This is typically taken over a quiescent part of the cycle. A
reference frame or image can then be created. This can be done by
selecting one of the captured images or alternatively by averaging
all or at least a subset of the n images captured over a
corresponding portion of the heart beat cycle to create the
reference.
[0216] Once this is done, a plurality of disparity images can be
calculated and saved, each disparity image representing a
difference between one of the n captured images and the reference
image.
[0217] The images can be processed to generate a profile of a
particular region of interest (ROI) as a function of time. The
profile of the ROI can be generated, for example, by plotting the
intensity of the image at a given ROI against time.
[0218] The change in intensity of an image in an ROI can be
indicative of the presence of absence of healthy or diseased
tissue. The contrast wash out kinetics for normal and scarred
tissue can be different, enabling the determination of the type of
tissue (i.e., healthy or unhealthy) based on the kinetic profile of
the tissue. In some cases, depending on the region of a body of a
subject being imaged with Mill, the MR signal intensity of a given
ROI can increase or decrease over time for scarred tissue.
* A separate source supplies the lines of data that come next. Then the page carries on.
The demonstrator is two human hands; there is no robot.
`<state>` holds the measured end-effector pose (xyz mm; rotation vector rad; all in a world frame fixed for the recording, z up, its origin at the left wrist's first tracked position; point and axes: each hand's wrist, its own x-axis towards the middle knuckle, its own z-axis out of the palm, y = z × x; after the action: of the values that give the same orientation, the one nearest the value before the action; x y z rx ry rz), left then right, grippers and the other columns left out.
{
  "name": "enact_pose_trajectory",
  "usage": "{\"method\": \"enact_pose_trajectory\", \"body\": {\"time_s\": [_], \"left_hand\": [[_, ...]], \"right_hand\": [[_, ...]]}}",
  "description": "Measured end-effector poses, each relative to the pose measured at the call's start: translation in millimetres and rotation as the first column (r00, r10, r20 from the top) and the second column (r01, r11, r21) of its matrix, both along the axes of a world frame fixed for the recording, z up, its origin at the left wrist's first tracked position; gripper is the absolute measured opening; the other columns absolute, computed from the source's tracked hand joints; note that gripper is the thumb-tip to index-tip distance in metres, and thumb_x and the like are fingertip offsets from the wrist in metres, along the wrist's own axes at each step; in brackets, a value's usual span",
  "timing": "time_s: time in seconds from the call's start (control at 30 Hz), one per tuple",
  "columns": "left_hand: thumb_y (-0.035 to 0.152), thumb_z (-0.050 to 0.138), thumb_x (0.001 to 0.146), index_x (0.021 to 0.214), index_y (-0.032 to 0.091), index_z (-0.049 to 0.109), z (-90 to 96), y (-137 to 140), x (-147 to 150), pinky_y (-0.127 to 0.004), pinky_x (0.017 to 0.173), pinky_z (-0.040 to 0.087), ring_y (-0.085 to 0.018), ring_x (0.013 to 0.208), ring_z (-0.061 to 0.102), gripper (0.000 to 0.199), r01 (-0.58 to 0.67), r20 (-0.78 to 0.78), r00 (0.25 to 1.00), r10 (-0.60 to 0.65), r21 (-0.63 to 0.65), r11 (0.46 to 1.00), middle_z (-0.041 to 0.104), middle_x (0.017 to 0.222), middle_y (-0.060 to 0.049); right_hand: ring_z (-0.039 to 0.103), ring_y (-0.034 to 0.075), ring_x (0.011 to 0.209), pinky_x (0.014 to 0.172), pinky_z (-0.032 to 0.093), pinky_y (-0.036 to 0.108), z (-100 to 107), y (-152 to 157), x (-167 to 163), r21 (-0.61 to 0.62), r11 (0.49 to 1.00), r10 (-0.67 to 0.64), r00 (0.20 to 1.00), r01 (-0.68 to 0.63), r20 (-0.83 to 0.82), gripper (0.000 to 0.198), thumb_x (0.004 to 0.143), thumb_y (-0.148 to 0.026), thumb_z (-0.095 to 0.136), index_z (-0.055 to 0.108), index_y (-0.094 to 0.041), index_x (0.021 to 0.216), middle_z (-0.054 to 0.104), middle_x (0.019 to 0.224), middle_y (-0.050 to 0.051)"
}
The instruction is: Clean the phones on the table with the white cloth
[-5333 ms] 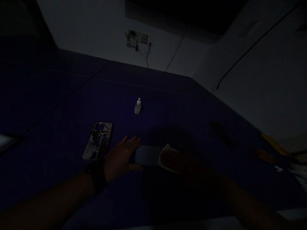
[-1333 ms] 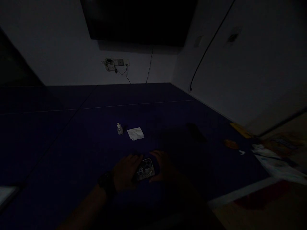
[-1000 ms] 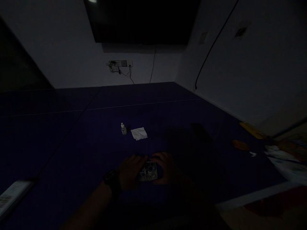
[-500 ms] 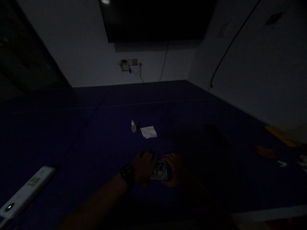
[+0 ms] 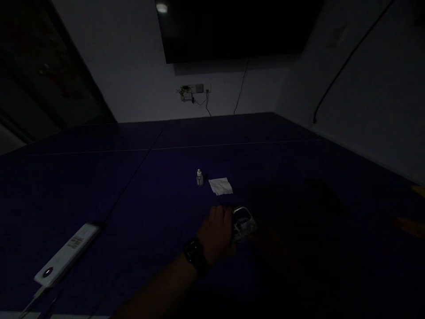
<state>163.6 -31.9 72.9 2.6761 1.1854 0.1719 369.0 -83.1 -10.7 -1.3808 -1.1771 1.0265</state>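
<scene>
A patterned phone case [image 5: 246, 229] is tilted up between my hands, its large camera cutout facing me at the top. The cutout looks hollow, with no lenses showing in it; whether a phone is behind it I cannot tell. My left hand [image 5: 217, 230], with a dark watch on the wrist, is closed over the case's left side. At the lower right edge of the case is my right hand [image 5: 269, 239], closed on it but mostly lost in shadow. Beyond the hands lie a folded white cloth [image 5: 221, 186] and a small clear bottle [image 5: 199, 178] with a white cap.
A white power strip [image 5: 68, 254] with a cable lies at the left on the dark blue table [image 5: 159, 186]. A dark flat object [image 5: 325, 192] and an orange item [image 5: 410, 227] are at the right. A television [image 5: 239, 31] hangs on the wall above several plugged sockets [image 5: 195, 89].
The case has gone from lying nearly flat to tilted, and its camera lenses no longer show in the cutout. My right hand has shifted to its lower right. The view has turned left.
</scene>
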Motion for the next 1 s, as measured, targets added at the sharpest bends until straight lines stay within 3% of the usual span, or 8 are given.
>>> {"method": "enact_pose_trajectory", "body": {"time_s": [0.07, 0.23, 0.43, 0.57, 0.73, 0.87, 1.0], "left_hand": [[0.024, 0.076, 0.071, 0.142, 0.011, 0.034, -2.7, 0, 0, -0.048, 0.096, 0.053, -0.036, 0.119, 0.047, 0.084, -0.017, 0.032, 0.999, 0.017, -0.008, 1.000, 0.048, 0.134, -0.018], [0.025, 0.075, 0.071, 0.148, 0.014, 0.029, -8.6, 1, -4, -0.052, 0.102, 0.048, -0.038, 0.123, 0.046, 0.090, 0.004, 0.127, 0.992, 0.002, -0.047, 0.999, 0.049, 0.139, -0.016], [0.027, 0.082, 0.074, 0.154, 0.017, 0.014, 3.0, -3, -11, -0.046, 0.107, 0.048, -0.034, 0.127, 0.054, 0.106, -0.003, 0.287, 0.957, 0.034, -0.107, 0.994, 0.051, 0.143, -0.017], [0.022, 0.093, 0.066, 0.155, 0.025, 0.014, 9.7, -8, -21, -0.048, 0.103, 0.051, -0.036, 0.129, 0.057, 0.119, 0.010, 0.549, 0.827, 0.119, -0.226, 0.974, 0.051, 0.147, -0.017], [0.019, 0.096, 0.062, 0.155, 0.029, 0.016, 3.5, -13, -30, -0.053, 0.106, 0.050, -0.038, 0.133, 0.055, 0.123, -0.020, 0.649, 0.722, 0.238, -0.325, 0.946, 0.051, 0.147, -0.016], [0.016, 0.098, 0.057, 0.153, 0.029, 0.019, -9.9, -17, -31, -0.056, 0.116, 0.040, -0.038, 0.141, 0.045, 0.125, -0.010, 0.731, 0.617, 0.292, -0.364, 0.931, 0.044, 0.152, -0.016], [0.013, 0.094, 0.062, 0.155, 0.030, 0.014, -22.4, -24, -28, -0.061, 0.116, 0.037, -0.040, 0.142, 0.041, 0.124, -0.090, 0.723, 0.594, 0.352, -0.374, 0.923, 0.039, 0.154, -0.017]], "right_hand": [[0.069, 0.036, 0.108, 0.097, 0.052, 0.054, 6, 0, -8, -0.049, 0.998, -0.025, 1.000, 0.026, 0.015, 0.044, 0.075, -0.048, 0.072, 0.074, -0.019, 0.109, 0.076, 0.113, 0.014], [0.071, 0.035, 0.104, 0.090, 0.055, 0.049, 22, -2, -19, -0.066, 0.995, -0.065, 0.996, 0.069, 0.064, 0.041, 0.076, -0.046, 0.068, 0.077, -0.019, 0.105, 0.077, 0.111, 0.011], [0.073, 0.033, 0.088, 0.075, 0.059, 0.043, 54, 4, -27, -0.074, 0.976, -0.208, 0.978, 0.205, -0.033, 0.041, 0.074, -0.054, 0.073, 0.080, -0.017, 0.092, 0.079, 0.095, 0.013], [0.074, 0.032, 0.089, 0.073, 0.059, 0.041, 73, 12, -38, -0.044, 0.976, -0.215, 0.968, 0.211, -0.128, 0.046, 0.072, -0.056, 0.077, 0.080, -0.017, 0.095, 0.079, 0.098, 0.014], [0.074, 0.030, 0.090, 0.072, 0.060, 0.038, 81, 19, -52, -0.011, 0.990, -0.138, 0.981, 0.138, -0.140, 0.041, 0.075, -0.052, 0.075, 0.080, -0.018, 0.096, 0.079, 0.100, 0.013], [0.072, 0.028, 0.102, 0.085, 0.059, 0.038, 86, 18, -61, 0.082, 0.993, -0.073, 0.989, 0.084, -0.125, 0.036, 0.078, -0.043, 0.069, 0.078, -0.021, 0.106, 0.077, 0.111, 0.010], [0.072, 0.029, 0.102, 0.087, 0.059, 0.040, 93, 13, -71, 0.076, 0.989, -0.128, 0.991, 0.130, -0.035, 0.037, 0.081, -0.041, 0.064, 0.077, -0.020, 0.108, 0.077, 0.112, 0.010]]}}
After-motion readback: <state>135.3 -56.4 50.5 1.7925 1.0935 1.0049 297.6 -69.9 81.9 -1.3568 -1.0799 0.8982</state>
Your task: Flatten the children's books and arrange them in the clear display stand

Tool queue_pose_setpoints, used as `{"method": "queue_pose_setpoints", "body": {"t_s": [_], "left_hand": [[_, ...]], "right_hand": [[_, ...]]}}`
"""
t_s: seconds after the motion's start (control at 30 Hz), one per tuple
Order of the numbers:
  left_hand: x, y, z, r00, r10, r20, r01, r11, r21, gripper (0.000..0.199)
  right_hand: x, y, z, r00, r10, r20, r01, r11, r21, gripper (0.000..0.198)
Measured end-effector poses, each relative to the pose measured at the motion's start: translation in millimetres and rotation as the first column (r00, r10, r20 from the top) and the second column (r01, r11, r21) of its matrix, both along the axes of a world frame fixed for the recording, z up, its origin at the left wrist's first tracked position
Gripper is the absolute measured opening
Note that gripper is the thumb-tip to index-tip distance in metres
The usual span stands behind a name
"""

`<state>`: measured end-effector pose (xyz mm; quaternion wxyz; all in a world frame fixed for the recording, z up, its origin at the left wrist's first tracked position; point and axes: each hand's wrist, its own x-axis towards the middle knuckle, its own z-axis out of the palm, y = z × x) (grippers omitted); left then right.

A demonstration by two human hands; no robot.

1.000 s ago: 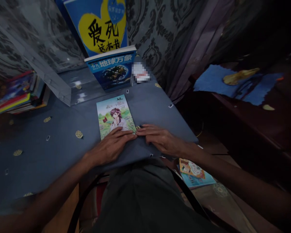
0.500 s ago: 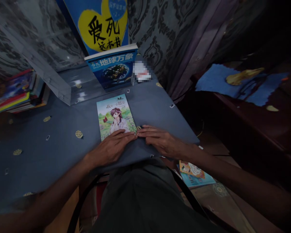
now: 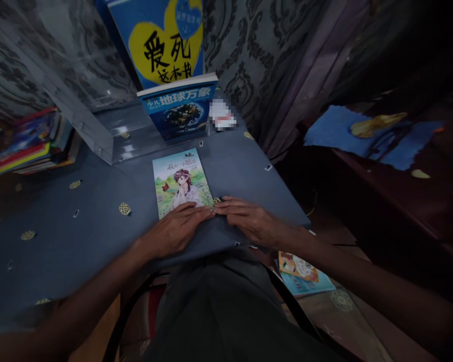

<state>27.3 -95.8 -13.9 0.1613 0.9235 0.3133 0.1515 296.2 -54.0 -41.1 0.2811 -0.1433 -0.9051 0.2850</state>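
A closed book [image 3: 181, 183] with a light green cover and a drawn figure lies flat on the grey-blue table, near its front edge. My left hand [image 3: 175, 229] rests across the book's lower edge and covers part of it, fingers stretched out to the right. At the book's lower right corner, my right hand [image 3: 249, 218] lies with its fingers extended to the left. The fingertips of both hands meet or nearly meet there. Neither hand is wrapped round anything.
Behind the book, a blue book with a globe [image 3: 181, 113] and a taller blue-and-yellow book [image 3: 162, 45] stand upright by a clear stand [image 3: 94, 138]. A book stack [image 3: 33, 143] lies at left. Books [image 3: 305, 276] lie lower right, below the table; blue cloth [image 3: 332, 128] lies at right.
The view has shifted slightly, so the books and table appear a little lower and further right. Both hands keep the same place at the book's lower edge.
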Motion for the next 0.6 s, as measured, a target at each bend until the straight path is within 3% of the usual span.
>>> {"method": "queue_pose_setpoints", "body": {"t_s": [0.2,0.27,0.33,0.4,0.47,0.53,0.6], "left_hand": [[1,-3,10.9,0.999,0.021,0.036,-0.019,0.998,-0.065,0.047],[-3,-3,13.5,0.992,0.085,0.098,-0.076,0.993,-0.091,0.046],[-10,-2,11.3,0.96,0.225,0.168,-0.214,0.973,-0.08,0.042],[-21,3,4.3,0.881,0.417,0.224,-0.419,0.907,-0.041,0.041],[-32,9,-5.0,0.771,0.589,0.243,-0.603,0.797,-0.018,0.045],[-41,16,-13.1,0.683,0.697,0.22,-0.705,0.707,-0.052,0.05],[-47,21,-17.7,0.643,0.739,0.204,-0.732,0.67,-0.124,0.053]], "right_hand": [[3,2,5,1.0,-0.016,-0.013,0.015,0.997,-0.079,0.03],[2,3,9,0.998,-0.057,0.002,0.057,0.989,-0.137,0.031],[-1,6,12,0.993,-0.11,0.033,0.114,0.98,-0.163,0.03],[-9,10,12,0.98,-0.18,0.078,0.19,0.971,-0.144,0.027],[-20,16,10,0.958,-0.263,0.114,0.273,0.958,-0.086,0.026],[-33,24,6,0.931,-0.344,0.117,0.349,0.937,-0.016,0.027],[-46,31,4,0.914,-0.392,0.104,0.391,0.92,0.034,0.029]]}}
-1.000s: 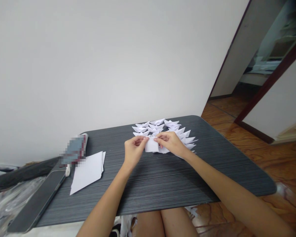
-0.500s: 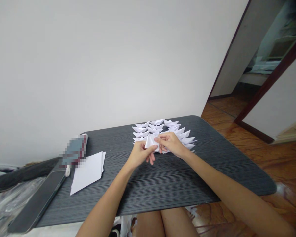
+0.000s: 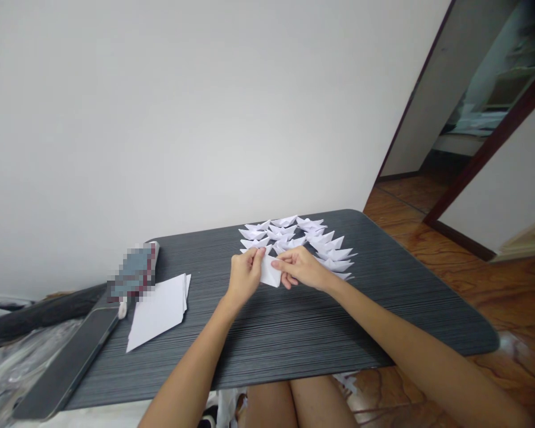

In some
examples, if the heart of a subject is being imaged, the signal
intensity for scarred tissue can increase over time, but the signal
intensity for normal tissue can decrease over time. Such behavior
can aid in determining whether a given region of a body of a
subject (e.g., tissue) is healthy or unhealthy (e.g., scarred).
[0219] Methods of the present disclosure can enable the acquisition
of MR images over time for a given region of interest within a
relatively short time frame as compared to other methods currently
available. This can advantageously enable the near real time
assessment of the kinetics associated with the interaction between
a contrast agent administered to a subject under interrogation and
tissue with a region of interest (e.g., heart) of the subject. For
instance, the change in intensity of MR images associated with a
given ROI can, in nearly real time, enable the assessment of the
kinetics associated with the interaction between a contrast agent
and the tissue within the ROI. The kinetics can then be used to
determine whether the tissue is healthy or unhealthy.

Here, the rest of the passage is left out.